■ What you have to do
Would you write the data out once more, exactly as it is?

--- START ---

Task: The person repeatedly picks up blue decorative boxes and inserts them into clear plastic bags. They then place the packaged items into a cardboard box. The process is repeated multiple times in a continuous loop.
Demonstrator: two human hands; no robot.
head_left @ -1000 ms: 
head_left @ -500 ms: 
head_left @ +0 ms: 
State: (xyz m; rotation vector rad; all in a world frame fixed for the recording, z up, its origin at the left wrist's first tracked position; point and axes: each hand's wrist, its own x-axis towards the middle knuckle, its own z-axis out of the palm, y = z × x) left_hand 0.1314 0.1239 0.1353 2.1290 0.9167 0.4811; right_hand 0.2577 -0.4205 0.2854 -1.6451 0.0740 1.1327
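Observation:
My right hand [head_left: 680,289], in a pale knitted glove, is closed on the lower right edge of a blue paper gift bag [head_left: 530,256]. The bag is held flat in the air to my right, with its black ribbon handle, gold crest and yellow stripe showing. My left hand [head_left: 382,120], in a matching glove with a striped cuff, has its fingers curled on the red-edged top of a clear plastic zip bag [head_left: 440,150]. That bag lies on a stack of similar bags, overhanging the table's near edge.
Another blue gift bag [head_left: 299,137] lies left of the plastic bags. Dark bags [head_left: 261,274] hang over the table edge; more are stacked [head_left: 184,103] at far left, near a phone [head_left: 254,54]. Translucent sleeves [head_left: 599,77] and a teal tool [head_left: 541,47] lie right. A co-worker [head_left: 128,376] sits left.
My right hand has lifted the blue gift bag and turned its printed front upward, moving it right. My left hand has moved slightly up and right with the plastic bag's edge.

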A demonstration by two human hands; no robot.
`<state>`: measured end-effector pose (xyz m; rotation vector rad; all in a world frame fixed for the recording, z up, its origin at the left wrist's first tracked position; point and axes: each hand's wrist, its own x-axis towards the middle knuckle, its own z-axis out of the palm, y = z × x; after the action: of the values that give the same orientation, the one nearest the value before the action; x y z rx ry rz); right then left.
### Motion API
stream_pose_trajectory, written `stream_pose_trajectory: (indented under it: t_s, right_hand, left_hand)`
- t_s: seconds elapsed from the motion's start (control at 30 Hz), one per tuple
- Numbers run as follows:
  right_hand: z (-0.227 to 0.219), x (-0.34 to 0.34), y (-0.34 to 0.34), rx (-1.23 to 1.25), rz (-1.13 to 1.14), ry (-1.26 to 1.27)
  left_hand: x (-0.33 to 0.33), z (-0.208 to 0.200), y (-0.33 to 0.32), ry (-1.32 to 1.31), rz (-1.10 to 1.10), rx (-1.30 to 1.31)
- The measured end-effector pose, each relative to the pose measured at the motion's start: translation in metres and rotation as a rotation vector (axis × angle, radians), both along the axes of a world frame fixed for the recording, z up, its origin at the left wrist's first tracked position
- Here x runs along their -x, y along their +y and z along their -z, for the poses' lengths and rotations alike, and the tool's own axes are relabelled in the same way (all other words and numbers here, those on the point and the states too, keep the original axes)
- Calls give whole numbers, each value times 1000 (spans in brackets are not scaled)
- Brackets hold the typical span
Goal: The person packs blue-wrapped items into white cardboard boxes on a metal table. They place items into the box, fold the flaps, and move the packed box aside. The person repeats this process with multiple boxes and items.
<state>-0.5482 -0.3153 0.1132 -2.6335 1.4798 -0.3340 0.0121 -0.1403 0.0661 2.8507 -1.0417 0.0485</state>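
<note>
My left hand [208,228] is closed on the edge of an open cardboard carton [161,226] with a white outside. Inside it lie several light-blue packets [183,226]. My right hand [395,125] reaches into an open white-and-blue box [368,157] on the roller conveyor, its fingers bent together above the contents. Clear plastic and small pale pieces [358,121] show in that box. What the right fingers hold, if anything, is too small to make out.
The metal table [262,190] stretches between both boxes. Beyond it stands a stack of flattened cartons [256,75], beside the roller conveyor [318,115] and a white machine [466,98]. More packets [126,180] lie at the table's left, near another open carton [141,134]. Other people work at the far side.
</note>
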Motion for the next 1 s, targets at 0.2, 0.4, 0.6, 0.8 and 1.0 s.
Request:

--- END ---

■ Answer to this problem
Task: The person repeatedly picks up blue decorative boxes and inserts them into clear plastic bags. They then place the packaged items into a cardboard box. The process is repeated multiple times in a continuous loop.
Demonstrator: two human hands; no robot.
head_left @ -1000 ms: 
head_left @ -500 ms: 
head_left @ +0 ms: 
State: (xyz m; rotation vector rad; all in a world frame fixed for the recording, z up, its origin at the left wrist's first tracked position; point and axes: each hand's wrist, its own x-axis towards the middle knuckle, its own z-axis out of the palm, y = z × x) left_hand 0.1314 0.1239 0.1353 2.1290 0.9167 0.4811; right_hand 0.2577 -0.4205 0.2854 -1.6451 0.0740 1.1327
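Observation:
My right hand [head_left: 680,289], in a pale knitted glove, is closed on the lower right edge of a blue paper gift bag [head_left: 530,256]. The bag is held flat in the air to my right, with its black ribbon handle, gold crest and yellow stripe showing. My left hand [head_left: 382,120], in a matching glove with a striped cuff, has its fingers curled on the red-edged top of a clear plastic zip bag [head_left: 440,150]. That bag lies on a stack of similar bags, overhanging the table's near edge.
Another blue gift bag [head_left: 299,137] lies left of the plastic bags. Dark bags [head_left: 261,274] hang over the table edge; more are stacked [head_left: 184,103] at far left, near a phone [head_left: 254,54]. Translucent sleeves [head_left: 599,77] and a teal tool [head_left: 541,47] lie right. A co-worker [head_left: 128,376] sits left.
My right hand has lifted the blue gift bag and turned its printed front upward, moving it right. My left hand has moved slightly up and right with the plastic bag's edge.
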
A demonstration by two human hands; no robot.
`<state>`: measured end-effector pose (xyz m; rotation vector rad; all in a world frame fixed for the recording, z up, its origin at the left wrist's first tracked position; point and axes: each hand's wrist, its own x-axis towards the middle knuckle, its own z-axis out of the palm, y = z × x; after the action: of the values that give the same orientation, the one nearest the value before the action; x y z rx ry rz); right then left.
### Motion API
stream_pose_trajectory, written `stream_pose_trajectory: (indented under it: t_s, right_hand, left_hand)`
- t_s: seconds elapsed from the motion's start (control at 30 Hz), one per tuple
- Numbers run as follows:
  right_hand: z (-0.227 to 0.219), x (-0.34 to 0.34), y (-0.34 to 0.34), rx (-1.23 to 1.25), rz (-1.13 to 1.14), ry (-1.26 to 1.27)
  left_hand: x (-0.33 to 0.33), z (-0.208 to 0.200), y (-0.33 to 0.32), ry (-1.32 to 1.31), rz (-1.10 to 1.10), rx (-1.30 to 1.31)
- The measured end-effector pose, each relative to the pose measured at the motion's start: translation in metres and rotation as a rotation vector (axis × angle, radians), both along the axes of a world frame fixed for the recording, z up, its origin at the left wrist's first tracked position
- Here x runs along their -x, y along their +y and z along their -z, for the poses' lengths and rotations alike, and the tool's own axes are relabelled in the same way (all other words and numbers here, those on the point and the states too, keep the original axes)
- Calls give whole numbers, each value times 1000 (spans in brackets are not scaled)
- Brackets hold the typical span
Goal: The person packs blue-wrapped items into white cardboard boxes on a metal table. They place items into the box, fold the flaps, and move the packed box aside. The person repeats this process with multiple boxes and items.
<state>-0.5482 -0.3153 0.1132 -2.6335 1.4798 -0.3340 0.0121 -0.1403 0.0661 2.8507 -1.0417 0.0485</state>
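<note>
My left hand [208,228] is closed on the edge of an open cardboard carton [161,226] with a white outside. Inside it lie several light-blue packets [183,226]. My right hand [395,125] reaches into an open white-and-blue box [368,157] on the roller conveyor, its fingers bent together above the contents. Clear plastic and small pale pieces [358,121] show in that box. What the right fingers hold, if anything, is too small to make out.
The metal table [262,190] stretches between both boxes. Beyond it stands a stack of flattened cartons [256,75], beside the roller conveyor [318,115] and a white machine [466,98]. More packets [126,180] lie at the table's left, near another open carton [141,134]. Other people work at the far side.
</note>
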Motion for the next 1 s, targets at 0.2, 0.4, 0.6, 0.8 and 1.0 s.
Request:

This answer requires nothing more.